A precise copy of the data is required, with every picture left out.

☆ ☆ ☆ ☆ ☆ ☆ ☆

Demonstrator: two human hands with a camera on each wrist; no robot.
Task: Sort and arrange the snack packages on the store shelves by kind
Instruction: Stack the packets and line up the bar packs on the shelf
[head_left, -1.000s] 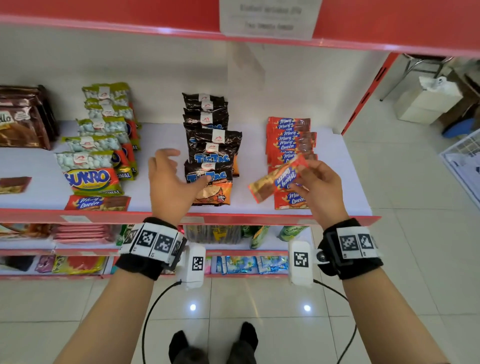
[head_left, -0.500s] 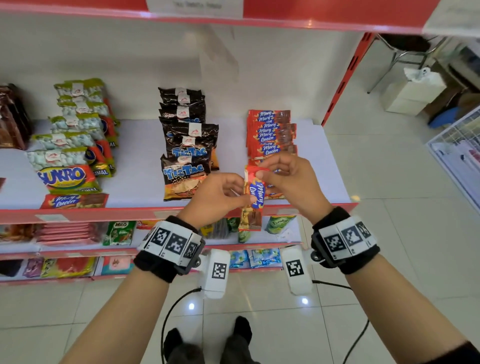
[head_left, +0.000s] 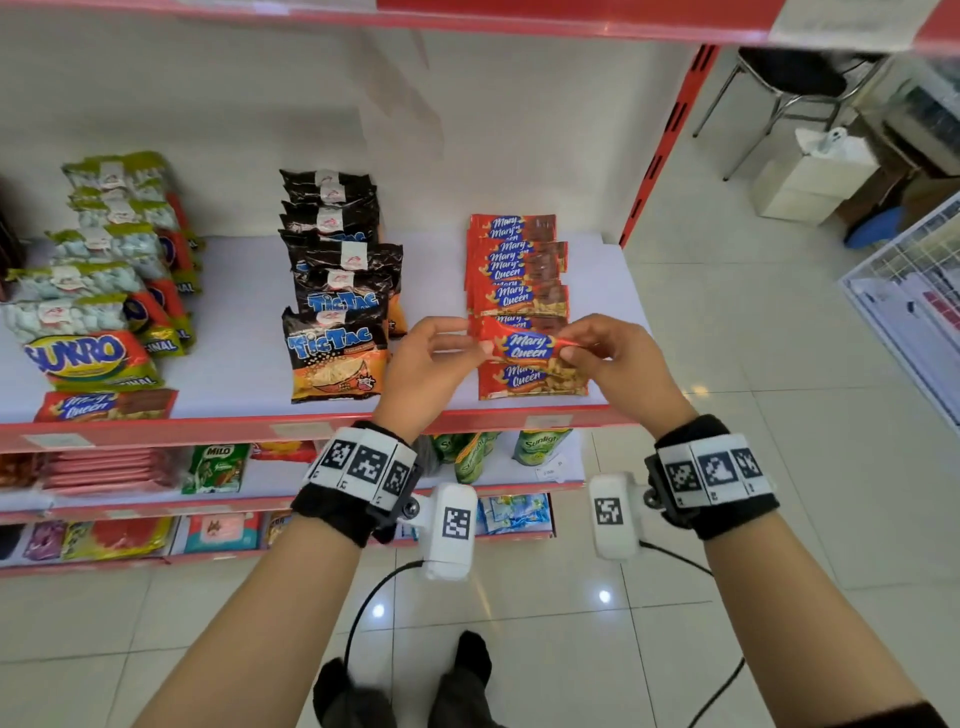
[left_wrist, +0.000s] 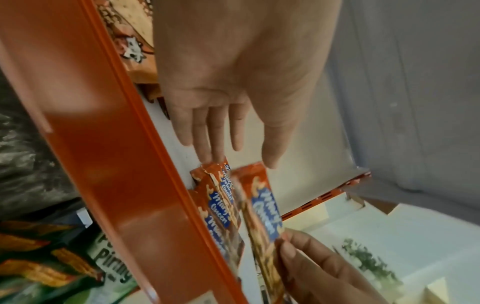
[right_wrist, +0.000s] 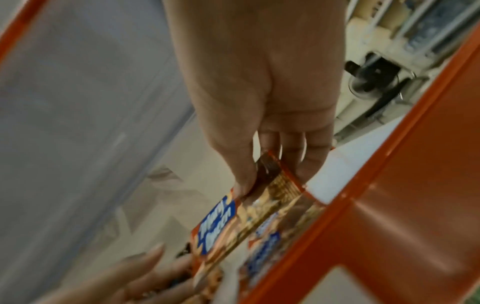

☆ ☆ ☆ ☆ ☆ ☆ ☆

*RESPONSE BELOW*
Demonstrator: two human hands with a camera on each wrist; no robot.
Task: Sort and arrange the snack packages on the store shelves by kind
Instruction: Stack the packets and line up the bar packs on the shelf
[head_left, -1.000s] 
[head_left, -0.500s] 
[head_left, +0.000s] 
[left_wrist, +0.000s] 
[right_wrist, +0.000s] 

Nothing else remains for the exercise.